The CRA’s service standard for processing digitally submitted returns is two weeks, a goal the agency says it has consistently met more than 90 per cent of the time for the past several years.
But this tax season is the first one in which the agency is handling paperwork for the FHSA.
“As can sometimes be the case with new initiatives at the beginning of tax season, the CRA encountered some processing issues with tax returns that included information related to the First Home Savings Account (FHSA) opened during 2023,” Ms. Thiffault said.
Several Reddit users who had flagged the delay reported receiving notices on Thursday morning that their returns were being processed.

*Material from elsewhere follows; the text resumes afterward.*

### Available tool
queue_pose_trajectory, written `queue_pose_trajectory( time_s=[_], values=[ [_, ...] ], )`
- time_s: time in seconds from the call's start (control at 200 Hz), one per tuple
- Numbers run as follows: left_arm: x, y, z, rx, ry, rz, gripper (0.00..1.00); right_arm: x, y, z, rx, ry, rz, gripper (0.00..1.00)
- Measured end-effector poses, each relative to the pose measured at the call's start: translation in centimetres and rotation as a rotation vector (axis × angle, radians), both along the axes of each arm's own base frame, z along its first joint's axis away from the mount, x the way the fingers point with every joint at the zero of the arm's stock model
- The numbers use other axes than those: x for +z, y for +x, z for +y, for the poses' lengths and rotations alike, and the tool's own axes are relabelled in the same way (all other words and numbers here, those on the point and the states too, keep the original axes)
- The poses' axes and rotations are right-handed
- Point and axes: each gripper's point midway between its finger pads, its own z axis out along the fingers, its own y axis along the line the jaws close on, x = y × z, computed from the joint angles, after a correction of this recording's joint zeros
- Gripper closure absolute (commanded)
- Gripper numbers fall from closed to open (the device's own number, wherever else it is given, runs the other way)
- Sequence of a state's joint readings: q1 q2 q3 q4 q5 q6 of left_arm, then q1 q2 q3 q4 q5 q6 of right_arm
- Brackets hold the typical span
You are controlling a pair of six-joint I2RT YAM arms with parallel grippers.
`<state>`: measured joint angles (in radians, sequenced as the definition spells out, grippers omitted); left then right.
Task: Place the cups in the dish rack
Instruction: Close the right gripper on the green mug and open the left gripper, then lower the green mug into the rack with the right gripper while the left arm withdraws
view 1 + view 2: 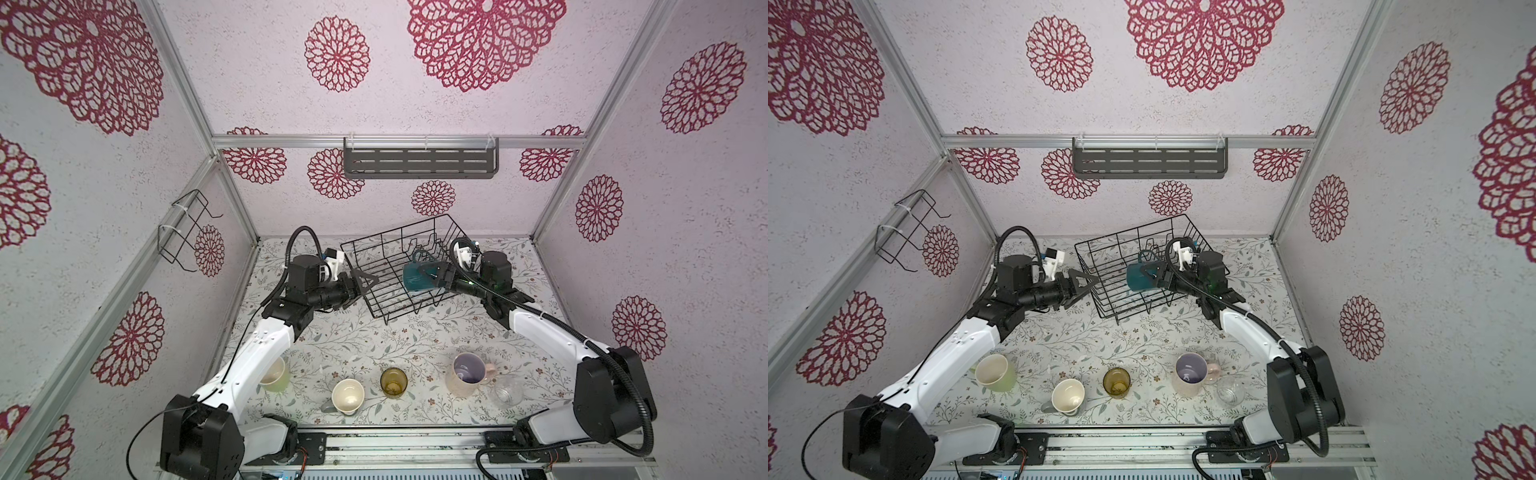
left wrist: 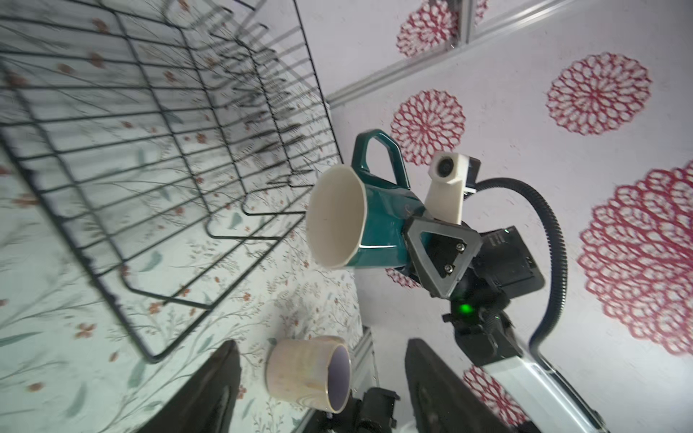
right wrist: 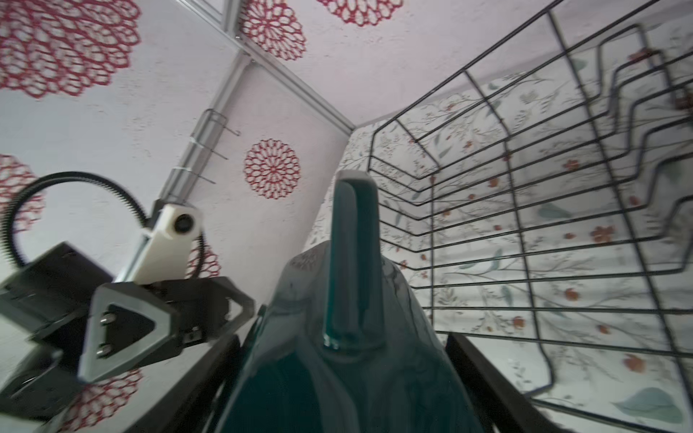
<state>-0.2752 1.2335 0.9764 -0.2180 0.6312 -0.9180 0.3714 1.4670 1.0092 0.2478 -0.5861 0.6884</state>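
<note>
The black wire dish rack [image 1: 386, 257] [image 1: 1113, 257] stands turned at the back of the table. My right gripper [image 1: 436, 277] [image 3: 345, 393] is shut on the dark teal mug [image 1: 417, 279] [image 2: 378, 225] [image 3: 348, 337], holding it sideways over the rack's right part with the handle up. My left gripper [image 1: 362, 286] [image 2: 322, 393] is open at the rack's left side, with nothing held. Along the front stand the yellow-green mug [image 1: 277, 376], light grey mug [image 1: 348, 397], amber tumbler [image 1: 393, 381], pink mug [image 1: 467, 374] [image 2: 307, 371] and clear glass [image 1: 507, 390].
A grey slotted shelf [image 1: 419, 163] hangs on the back wall. A small black wire holder [image 1: 187, 232] is fixed to the left wall. Both arms reach in from the metal rail [image 1: 395, 442] at the front edge.
</note>
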Motion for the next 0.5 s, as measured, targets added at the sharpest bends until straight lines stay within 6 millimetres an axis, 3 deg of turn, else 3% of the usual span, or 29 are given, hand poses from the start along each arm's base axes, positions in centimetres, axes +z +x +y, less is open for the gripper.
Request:
queue_pose_trajectory(
  time_s=[0.08,0.25,0.5],
  values=[
    [-0.5,-0.4,2.0,0.064,0.071,-0.002,0.24,-1.6,1.3,-0.5,-0.043,-0.106,0.004,0.52],
    [-1.7,-2.1,4.0,0.11,0.189,0.016,0.23,-4.3,3.5,-1.0,-0.087,-0.339,0.01,0.54],
    [-4.2,-4.6,7.2,0.185,0.355,0.085,0.22,-7.7,4.5,0.2,-0.035,-0.664,0.005,0.55]
  ],
)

Some, however, are still waiting for an update. In Toronto, 29-year-old Semyon Khit said both he and his fiancée have FHSAs and experienced the delay. But while his partner had just received an express notice of assessment, his online CRA account still has no information about when his return will be processed three weeks after he filed.
Both Mr. Khit and his fiancée are each waiting for thousands of dollars’ worth of tax refunds tied to their FHSA contributions and other deductions, he said. They’re planning to buy a house soon and have been counting on that money to help cover land transfer taxes and other real estate transaction costs.
Any prolonged uncertainty about when his refund might land could hamper their house hunt, he said.
“Timing is really important,” he said, speaking of the need to move quickly in a hyper-competitive housing market.
The FHSA combines the main tax perks of the tax-free savings account (TFSA) and the registered retirement savings plan (RRSP). Money invested inside an FHSA grows tax-free, with qualifying withdrawals from the fund also exempt from tax, as with a TFSA, and deposits into the account eligible for a tax deduction as well, as is the case with RRSP contributions.
Canadians can deposit a total of up to $40,000 into an FHSA, with an annual limit of $8,000. Account holders can also carry forward any unused contribution room to the following year.
Taxpayers who opened an FHSA in 2023 can claim up to $8,000 worth of contributions made by the end of last year as a tax deduction on their tax return.
FHSA holders must report information about their account on their tax returns using a T4FHSA slip provided by their financial institution.
As of early December, 2023, more than 300,000 Canadians had opened an FHSA, according to CRA data.